Johannes Flintoe (1786/87, Copenhagen - 27 January 1870, Copenhagen) was a Danish-born painter of Norwegian ancestry. He is known for his landscapes, costume studies and historical scenes. His works play a significant role in the transition to romantic nationalism.

Biography
His family (originally "Flinthoug") came from Hurum and his father was a metal caster. At the age of thirteen, he was apprenticed to a master decorative painter named Pader Faxøe, who became his foster father. In 1802, he began studies at the Royal Danish Academy of Fine Arts, which he completed in 1805. During this time, he also took private lessons in decorative and theatrical painting. From 1807 to 1808, he served in the Napoleonic Wars and developed rheumatism, which would create health issues for the rest of his life.

In 1811, he was named a master painter in the Copenhagen guild and moved to Christiania (Oslo), to join his brother Jacob, who had become established there as a master mason.
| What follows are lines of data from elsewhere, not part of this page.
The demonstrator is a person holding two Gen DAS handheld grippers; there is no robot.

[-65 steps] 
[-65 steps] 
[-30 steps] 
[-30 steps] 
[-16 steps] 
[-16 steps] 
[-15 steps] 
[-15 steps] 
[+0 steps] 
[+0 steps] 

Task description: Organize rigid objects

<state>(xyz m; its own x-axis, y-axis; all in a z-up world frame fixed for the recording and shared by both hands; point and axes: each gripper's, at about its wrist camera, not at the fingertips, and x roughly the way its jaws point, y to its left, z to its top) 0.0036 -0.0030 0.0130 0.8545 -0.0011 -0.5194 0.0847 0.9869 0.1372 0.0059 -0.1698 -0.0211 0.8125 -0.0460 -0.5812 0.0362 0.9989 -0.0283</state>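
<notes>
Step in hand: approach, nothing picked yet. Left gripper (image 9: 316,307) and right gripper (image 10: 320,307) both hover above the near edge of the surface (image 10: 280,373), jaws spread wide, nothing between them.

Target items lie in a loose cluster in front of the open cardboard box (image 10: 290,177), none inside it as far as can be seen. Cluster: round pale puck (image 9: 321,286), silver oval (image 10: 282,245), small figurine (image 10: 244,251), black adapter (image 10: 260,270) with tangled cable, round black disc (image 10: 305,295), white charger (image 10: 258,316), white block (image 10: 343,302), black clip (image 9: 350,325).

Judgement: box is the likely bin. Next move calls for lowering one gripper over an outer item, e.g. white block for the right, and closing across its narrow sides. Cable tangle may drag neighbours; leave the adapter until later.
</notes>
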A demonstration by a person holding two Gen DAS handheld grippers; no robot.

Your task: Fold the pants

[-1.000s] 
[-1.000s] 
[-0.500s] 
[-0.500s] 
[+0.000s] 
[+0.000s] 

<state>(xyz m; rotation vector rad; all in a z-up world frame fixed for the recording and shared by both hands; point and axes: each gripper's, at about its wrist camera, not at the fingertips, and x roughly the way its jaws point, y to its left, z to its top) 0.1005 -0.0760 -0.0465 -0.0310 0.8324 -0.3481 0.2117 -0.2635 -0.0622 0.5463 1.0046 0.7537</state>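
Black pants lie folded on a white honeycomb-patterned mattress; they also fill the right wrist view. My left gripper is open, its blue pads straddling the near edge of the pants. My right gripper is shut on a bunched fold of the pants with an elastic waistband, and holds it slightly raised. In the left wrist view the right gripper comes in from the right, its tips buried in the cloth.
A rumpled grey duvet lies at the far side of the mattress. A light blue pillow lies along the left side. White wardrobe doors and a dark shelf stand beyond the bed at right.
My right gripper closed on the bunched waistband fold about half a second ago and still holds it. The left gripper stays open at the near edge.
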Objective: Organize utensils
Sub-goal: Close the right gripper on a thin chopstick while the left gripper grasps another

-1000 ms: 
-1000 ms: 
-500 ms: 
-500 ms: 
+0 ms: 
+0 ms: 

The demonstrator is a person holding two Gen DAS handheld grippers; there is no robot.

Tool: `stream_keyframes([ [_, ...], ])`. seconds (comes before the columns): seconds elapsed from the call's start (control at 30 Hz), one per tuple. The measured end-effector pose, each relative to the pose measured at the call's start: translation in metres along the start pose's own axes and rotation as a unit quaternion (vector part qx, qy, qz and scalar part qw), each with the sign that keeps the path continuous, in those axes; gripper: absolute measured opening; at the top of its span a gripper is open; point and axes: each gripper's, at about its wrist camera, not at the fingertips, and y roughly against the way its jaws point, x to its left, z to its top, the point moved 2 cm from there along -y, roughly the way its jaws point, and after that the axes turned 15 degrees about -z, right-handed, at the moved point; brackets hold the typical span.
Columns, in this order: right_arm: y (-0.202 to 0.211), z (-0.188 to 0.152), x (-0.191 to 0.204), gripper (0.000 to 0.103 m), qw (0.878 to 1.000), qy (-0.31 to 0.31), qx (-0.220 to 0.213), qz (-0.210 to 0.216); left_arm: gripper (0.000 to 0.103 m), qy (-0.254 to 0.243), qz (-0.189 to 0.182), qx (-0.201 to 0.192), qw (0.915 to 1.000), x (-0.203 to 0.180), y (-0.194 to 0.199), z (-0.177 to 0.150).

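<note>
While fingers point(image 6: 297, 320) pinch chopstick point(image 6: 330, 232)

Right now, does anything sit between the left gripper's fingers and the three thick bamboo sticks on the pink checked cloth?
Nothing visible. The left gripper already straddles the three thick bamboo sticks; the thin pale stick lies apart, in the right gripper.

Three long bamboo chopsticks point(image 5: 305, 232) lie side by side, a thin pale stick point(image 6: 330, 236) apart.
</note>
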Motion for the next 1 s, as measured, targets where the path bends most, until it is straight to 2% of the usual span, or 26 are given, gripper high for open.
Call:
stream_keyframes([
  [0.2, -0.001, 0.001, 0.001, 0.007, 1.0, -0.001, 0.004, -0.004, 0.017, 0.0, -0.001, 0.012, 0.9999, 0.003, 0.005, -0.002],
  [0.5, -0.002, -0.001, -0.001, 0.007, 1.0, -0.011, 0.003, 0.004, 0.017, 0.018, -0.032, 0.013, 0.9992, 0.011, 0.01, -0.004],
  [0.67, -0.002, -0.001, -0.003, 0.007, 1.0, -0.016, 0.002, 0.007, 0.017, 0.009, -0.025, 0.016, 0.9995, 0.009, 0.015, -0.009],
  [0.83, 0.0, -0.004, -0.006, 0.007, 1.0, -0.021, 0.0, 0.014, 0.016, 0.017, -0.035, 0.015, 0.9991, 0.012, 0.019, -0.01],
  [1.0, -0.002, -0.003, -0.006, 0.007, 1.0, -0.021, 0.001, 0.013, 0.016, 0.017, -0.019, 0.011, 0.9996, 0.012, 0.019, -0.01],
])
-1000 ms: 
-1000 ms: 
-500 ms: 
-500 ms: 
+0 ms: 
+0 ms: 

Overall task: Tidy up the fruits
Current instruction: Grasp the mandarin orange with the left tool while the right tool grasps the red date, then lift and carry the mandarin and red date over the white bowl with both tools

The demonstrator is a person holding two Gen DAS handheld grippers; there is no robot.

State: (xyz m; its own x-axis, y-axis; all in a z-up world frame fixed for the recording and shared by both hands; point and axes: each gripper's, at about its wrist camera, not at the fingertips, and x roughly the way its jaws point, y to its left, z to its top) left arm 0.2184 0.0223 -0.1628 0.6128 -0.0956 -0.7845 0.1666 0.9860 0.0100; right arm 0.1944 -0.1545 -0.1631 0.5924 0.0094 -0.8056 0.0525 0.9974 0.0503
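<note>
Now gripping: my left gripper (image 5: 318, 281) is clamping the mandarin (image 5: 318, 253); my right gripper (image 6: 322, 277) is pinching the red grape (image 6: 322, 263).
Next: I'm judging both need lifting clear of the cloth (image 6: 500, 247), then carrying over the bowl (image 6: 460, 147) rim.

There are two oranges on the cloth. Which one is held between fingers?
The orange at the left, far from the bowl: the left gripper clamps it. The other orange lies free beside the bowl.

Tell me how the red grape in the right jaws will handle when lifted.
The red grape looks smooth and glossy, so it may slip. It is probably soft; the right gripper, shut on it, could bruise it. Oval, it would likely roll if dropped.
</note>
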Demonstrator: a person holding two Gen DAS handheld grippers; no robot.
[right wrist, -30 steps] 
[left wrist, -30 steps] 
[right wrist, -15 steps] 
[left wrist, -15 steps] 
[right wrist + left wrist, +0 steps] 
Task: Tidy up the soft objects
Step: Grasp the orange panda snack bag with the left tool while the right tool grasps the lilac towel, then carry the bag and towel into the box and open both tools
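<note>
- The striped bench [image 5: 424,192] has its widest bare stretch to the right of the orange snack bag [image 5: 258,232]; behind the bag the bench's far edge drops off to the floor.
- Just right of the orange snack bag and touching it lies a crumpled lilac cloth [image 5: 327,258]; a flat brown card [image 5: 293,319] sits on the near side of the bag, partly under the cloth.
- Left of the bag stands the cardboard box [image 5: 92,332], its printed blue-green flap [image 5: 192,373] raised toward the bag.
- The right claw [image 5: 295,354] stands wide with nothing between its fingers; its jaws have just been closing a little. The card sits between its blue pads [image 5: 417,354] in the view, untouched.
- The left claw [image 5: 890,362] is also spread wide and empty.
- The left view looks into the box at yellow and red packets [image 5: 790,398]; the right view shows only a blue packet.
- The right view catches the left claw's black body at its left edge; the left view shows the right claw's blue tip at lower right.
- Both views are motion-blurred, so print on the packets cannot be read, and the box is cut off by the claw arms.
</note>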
He worked as a decorator until he took a teaching position at the newly created Norwegian National Academy of Craft and Art Industry in 1819. During his tenure there, he travelled extensively throughout Norway, visiting Telemark, Hardanger, Trøndelag and other scenic locations, painting local costumes as well as landscapes.

He also accompanied Gerhard Munthe on a mapping expedition to Aurland and, together with Wilhelm Maximilian Carpelan, made some of the first drawings of the Jotunheimen mountains. One of his most popular works is the "Fugleværelset" (Bird Room), a waiting room at the Royal Palace, painted to give the illusion that one is looking at landscapes and the sky from an open pavilion. From 1842 to 1851, he was on the board of the National Gallery.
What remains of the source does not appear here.